* Exercise aim:
Look through the records and copy each line that has "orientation" in it.

* Exercise data:
........

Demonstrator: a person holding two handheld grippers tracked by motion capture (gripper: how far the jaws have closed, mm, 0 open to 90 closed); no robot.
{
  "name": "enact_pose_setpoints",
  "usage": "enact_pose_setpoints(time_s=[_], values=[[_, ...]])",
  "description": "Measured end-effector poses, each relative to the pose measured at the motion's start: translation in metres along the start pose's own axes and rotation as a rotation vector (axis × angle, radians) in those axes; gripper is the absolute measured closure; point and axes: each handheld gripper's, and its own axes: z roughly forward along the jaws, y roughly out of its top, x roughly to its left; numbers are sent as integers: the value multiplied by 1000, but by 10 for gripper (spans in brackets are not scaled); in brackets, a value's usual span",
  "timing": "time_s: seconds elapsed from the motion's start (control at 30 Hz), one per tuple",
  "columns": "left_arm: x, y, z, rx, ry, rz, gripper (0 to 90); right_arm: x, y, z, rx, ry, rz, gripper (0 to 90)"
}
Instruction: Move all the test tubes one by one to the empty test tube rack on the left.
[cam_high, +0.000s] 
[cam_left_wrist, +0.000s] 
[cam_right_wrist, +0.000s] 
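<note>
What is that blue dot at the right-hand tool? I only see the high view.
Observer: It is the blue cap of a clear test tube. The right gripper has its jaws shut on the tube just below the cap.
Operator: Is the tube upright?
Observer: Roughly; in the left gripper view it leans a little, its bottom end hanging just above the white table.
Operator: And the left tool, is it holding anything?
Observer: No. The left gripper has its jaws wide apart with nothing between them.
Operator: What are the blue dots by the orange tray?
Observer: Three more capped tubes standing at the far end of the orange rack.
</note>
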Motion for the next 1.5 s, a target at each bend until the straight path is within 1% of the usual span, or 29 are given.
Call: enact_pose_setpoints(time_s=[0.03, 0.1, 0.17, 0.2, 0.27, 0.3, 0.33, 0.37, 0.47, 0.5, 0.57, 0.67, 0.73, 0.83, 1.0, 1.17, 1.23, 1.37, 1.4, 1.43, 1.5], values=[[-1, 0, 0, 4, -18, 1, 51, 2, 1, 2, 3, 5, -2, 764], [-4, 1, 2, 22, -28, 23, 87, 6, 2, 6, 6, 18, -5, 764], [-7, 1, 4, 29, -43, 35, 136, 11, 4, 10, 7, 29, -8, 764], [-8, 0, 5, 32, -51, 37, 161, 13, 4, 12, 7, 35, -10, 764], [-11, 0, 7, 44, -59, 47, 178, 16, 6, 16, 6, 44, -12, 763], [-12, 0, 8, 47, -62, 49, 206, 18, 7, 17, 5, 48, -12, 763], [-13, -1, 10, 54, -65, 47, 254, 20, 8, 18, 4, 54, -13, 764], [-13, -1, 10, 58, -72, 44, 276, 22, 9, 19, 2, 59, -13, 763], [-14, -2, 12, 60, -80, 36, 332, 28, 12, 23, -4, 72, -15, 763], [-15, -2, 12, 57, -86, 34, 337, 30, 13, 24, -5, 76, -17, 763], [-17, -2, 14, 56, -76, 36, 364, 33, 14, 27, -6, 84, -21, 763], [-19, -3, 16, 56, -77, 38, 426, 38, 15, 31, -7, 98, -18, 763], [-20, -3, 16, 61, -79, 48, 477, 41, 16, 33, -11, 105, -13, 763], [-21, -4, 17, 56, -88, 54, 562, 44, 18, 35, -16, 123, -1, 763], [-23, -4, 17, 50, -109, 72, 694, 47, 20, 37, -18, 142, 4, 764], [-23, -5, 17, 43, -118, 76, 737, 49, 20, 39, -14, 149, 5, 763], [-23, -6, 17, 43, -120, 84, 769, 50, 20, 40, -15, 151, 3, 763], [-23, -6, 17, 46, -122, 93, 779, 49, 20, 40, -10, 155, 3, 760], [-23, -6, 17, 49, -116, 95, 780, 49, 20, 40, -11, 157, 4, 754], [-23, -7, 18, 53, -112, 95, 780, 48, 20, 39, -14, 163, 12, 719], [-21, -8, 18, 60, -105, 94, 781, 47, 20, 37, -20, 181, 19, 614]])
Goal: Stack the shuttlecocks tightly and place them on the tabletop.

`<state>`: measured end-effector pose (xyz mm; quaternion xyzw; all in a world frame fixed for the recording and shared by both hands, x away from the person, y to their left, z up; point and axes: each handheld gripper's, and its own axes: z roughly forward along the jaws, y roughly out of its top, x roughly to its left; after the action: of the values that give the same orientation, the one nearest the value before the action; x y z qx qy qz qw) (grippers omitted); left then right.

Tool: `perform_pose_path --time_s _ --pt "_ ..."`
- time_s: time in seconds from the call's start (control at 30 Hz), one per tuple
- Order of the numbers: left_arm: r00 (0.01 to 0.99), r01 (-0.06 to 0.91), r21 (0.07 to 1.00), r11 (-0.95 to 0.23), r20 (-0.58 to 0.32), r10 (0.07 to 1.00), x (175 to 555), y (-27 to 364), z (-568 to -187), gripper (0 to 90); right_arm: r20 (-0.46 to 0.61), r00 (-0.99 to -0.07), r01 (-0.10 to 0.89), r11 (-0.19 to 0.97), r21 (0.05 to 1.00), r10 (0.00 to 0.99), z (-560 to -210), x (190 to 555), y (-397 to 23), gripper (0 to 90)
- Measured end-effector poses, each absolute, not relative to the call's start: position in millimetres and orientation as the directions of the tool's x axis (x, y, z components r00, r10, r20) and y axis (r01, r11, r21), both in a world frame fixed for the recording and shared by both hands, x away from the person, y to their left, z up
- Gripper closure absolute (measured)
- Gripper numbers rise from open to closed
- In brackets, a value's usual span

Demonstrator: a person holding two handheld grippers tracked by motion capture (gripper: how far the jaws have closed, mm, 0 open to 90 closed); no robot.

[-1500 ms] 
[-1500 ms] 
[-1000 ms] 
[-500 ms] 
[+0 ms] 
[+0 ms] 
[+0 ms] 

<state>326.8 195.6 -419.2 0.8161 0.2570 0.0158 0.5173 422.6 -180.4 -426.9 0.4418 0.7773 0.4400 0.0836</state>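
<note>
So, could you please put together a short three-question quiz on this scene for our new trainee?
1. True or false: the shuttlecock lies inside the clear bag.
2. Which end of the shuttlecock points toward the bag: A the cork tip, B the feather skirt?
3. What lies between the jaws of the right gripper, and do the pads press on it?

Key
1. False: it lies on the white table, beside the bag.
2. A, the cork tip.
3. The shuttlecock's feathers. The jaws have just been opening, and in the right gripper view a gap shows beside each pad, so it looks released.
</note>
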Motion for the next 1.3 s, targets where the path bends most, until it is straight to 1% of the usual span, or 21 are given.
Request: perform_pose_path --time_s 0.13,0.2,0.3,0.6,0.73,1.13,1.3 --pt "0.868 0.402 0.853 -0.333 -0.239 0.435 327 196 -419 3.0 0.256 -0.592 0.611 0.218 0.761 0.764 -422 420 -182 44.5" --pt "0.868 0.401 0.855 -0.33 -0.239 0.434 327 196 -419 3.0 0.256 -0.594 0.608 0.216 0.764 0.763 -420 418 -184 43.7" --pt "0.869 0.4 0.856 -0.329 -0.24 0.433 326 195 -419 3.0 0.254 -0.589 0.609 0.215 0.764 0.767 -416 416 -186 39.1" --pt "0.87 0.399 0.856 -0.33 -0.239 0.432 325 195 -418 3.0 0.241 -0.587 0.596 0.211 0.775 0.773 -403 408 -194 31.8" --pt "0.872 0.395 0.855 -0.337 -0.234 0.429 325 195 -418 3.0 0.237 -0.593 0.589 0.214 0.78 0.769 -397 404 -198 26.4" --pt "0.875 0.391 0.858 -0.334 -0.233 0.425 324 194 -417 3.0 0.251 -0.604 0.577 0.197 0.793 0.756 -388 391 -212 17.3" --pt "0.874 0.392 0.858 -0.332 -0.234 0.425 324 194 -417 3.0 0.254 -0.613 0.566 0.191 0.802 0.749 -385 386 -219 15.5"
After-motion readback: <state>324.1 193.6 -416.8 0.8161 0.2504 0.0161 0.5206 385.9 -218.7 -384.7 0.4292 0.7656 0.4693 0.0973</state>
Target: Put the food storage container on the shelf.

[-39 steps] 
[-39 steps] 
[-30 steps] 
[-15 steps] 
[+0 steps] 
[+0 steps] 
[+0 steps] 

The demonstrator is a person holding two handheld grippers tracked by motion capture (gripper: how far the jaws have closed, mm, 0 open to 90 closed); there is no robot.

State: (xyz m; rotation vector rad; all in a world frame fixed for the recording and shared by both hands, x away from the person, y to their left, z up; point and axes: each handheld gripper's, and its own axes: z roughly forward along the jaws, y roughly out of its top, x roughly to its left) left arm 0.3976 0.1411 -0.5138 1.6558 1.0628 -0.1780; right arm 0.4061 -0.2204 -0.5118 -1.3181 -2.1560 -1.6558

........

* Your response:
`<state>`: measured end-effector pose (xyz mm; quaternion xyzw; all in a world frame fixed for the recording and shared by both hands, x away from the person, y to their left, z up; point and axes: each handheld gripper's, and its own axes: z roughly forward along the jaws, y roughly out of its top, x roughly to its left; after the action: of the values that give the same orientation, the one nearest the value before the action; x y z qx qy qz qw) (grippers omitted); left then right.
- Measured end-effector poses, each absolute, not relative to the call's start: position in millimetres and orientation as the directions of the tool's x axis (x, y, z components r00, r10, r20) and y axis (r01, r11, r21), both in a world frame fixed for the recording and shared by both hands, x away from the person, y to their left, z up

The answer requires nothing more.